Every home is getting smarter

The smart home concept has been around a long time. By adding sensors, switches, and computing power, we can make the home more efficient, luxurious, secure, and comfortable. It is only in the last decade though that the smart home has become truly accessible to most people. Before then, it was what I call ‘footballer tech’: only available to those with the disposable income to buy the hardware and pay an expert to do the installation. Today your plumber or electrician can install systems, and many items you can simply pick up and plug in. If you can use a smartphone, you can create a smart home.The result is that adoption has rocketed. Hive alone has hardware in more than 1.9 million homes across the UK, whether that's a smart thermostat, smart lights, alarm, or a collection of those devices all controlled by the same app. Over 70% of our survey respondents said they already have some form of smart home tech, and are controlling their homes remotely to give themselves warmth, light and security when they need them, and to ensure they’re not wasting energy when they don’t. But where do we go from here?

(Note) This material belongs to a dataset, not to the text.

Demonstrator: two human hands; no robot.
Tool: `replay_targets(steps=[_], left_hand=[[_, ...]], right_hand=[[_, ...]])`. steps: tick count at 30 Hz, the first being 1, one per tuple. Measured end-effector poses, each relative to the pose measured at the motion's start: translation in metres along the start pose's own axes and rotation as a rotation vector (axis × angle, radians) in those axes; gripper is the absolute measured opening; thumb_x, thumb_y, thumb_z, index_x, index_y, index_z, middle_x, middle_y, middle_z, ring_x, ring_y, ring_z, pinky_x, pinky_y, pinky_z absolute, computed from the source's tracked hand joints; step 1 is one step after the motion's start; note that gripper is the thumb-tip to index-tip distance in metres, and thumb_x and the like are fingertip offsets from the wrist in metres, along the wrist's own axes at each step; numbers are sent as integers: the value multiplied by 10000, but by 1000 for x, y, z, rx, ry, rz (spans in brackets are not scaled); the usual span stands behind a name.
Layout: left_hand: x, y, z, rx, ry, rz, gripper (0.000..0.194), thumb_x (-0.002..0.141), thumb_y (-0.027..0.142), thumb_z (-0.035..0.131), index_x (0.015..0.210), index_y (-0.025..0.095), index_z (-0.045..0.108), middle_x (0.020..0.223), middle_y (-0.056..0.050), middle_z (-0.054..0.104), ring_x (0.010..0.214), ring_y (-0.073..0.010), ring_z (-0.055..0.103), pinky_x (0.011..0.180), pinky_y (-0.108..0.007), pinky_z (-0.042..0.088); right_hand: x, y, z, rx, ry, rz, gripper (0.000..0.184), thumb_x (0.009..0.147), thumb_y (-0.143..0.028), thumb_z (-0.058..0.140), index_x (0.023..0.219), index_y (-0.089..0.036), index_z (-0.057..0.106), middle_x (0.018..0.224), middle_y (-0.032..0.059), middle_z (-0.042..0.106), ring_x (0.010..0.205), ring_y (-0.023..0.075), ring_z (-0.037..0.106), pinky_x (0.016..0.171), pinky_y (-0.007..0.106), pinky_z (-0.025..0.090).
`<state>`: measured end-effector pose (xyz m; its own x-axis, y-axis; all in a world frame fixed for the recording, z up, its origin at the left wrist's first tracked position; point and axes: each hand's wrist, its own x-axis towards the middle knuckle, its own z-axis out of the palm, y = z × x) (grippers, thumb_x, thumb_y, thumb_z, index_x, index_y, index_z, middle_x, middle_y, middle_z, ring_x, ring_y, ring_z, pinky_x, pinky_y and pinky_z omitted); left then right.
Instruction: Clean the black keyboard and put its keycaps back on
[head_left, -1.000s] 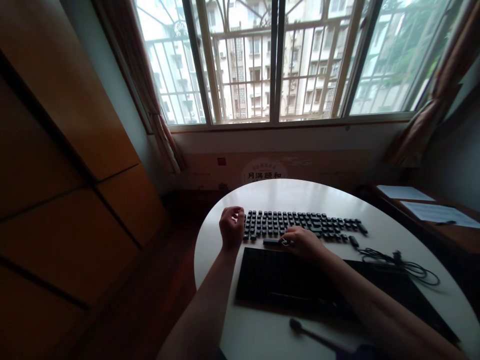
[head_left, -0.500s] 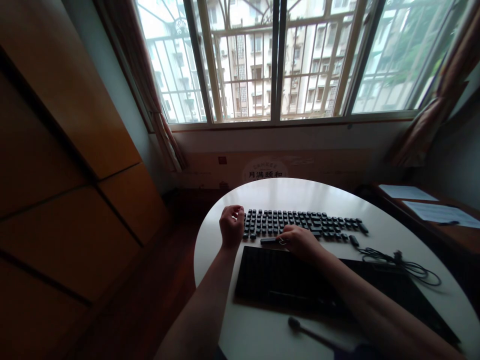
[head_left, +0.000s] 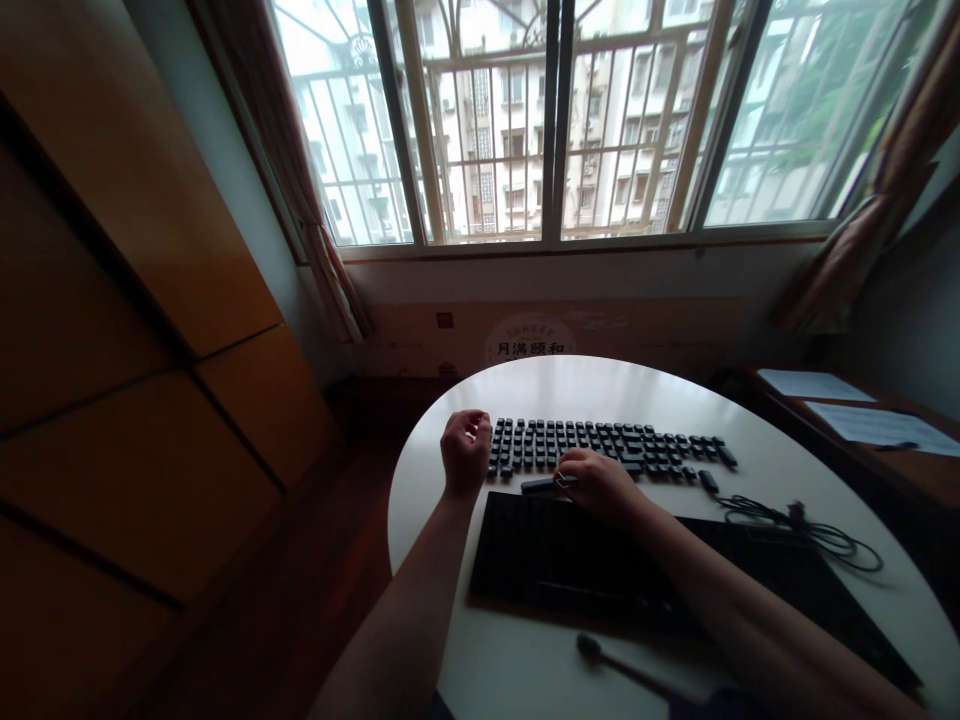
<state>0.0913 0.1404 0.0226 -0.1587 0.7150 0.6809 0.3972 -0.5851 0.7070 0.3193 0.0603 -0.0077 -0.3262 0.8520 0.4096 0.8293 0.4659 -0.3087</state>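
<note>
1. The bar (head_left: 535,488) is being pinched at its right end by the right hand (head_left: 598,482), between the keys (head_left: 551,440) and the board (head_left: 570,555); a wire (head_left: 564,480) is being left visible at those fingertips.
2. The left hand (head_left: 466,450) is being kept curled beside the keys; whether anything is being gripped cannot be told.
3. Light, stiff, smooth plastic is seemingly being handled; its long sides are offering the surest hold.
</note>
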Motion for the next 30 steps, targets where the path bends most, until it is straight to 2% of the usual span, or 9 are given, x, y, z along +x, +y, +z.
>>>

Smaller, cheaper, more accessible

My seven predictions for the future smart home are predicated on two simple ideas. First, that digital technology will continue to get smaller, cheaper, and more accessible. This is a safe bet since this pattern has been consistent for the last 60 years Even if we reach the limits of physics in improving our current range of technologies – and we are hitting the limits for silicon chips – there are other technologies on the horizon. As long as manufacturing can keep up with demand, prices will continue to fall.Every time we make our computers more powerful, we tend to use a good chunk of that power to make them easier to use. Just look at how we communicate with computers today versus sixty years ago. We’ve gone from punched tape, to graphical interfaces, to touchscreens, and now voice control. What next? I suspect we will add even more intelligence into our homes to help them work on our behalf. Why use a voice command when your home just knows what you want?

Removing friction

The second principle behind my predictions is that we as humans love anything that strips the friction from our lives. Rewind three million years and our distant ancestors were already making tools, sharpening stones to make food preparation easier. Throughout human history we have defined each era by its technology - Stone Age, Bronze Age, Steam Age – because technology is so important to us. Because it makes our lives easier.We will adopt more smart home technology if and when it makes life easier. That it also helps us fulfil our goals for more sustainable living is a huge bonus, and that is something 88% of us are striving for . But that alone is probably not enough. We want easier living so that we can focus our time, energy, and critically, money, on the people and things that are most important to us.

Communes and robots

The way we live, and work is changing, so any smart home must work in that context. We tend to be single until later in life now, sharing homes with friends or family, or increasingly living on build-to-rent campuses. These modern blocks offer smaller apartments with shared facilities for everything you might need: gym, cinema room, café, gardens, workspace. They’re one of the fastest growing types of home in the UK and around the world . And they are all built with integrated smart home technologies.More and more of us are working remotely, or for ourselves, so workspace is becoming increasingly important. Either some space carved out in our home or shared and sustainable office space nearby. How do we carve out space in homes that are shrinking? The average living room has shrunk by a third since the 70s, so we’re not exactly spoiled for space. One idea is transformers: robotic furniture that can change function at the touch of a button. Kitchen tables become standing desks, shelves swing out into dividers, sofas roll away to free up floor space.Robotic furniture will also take on more of the chores. We still spend over an hour a day washing and cleaning. Wardrobes that iron and fold are on the fringes right now, but I’m certainly ready for them to go mainstream and I don’t think I’m alone. We might see robots helping with the food too. Maybe not a robot chef just yet, but perhaps an automated hydroponics system to keep you in fresh salad veg.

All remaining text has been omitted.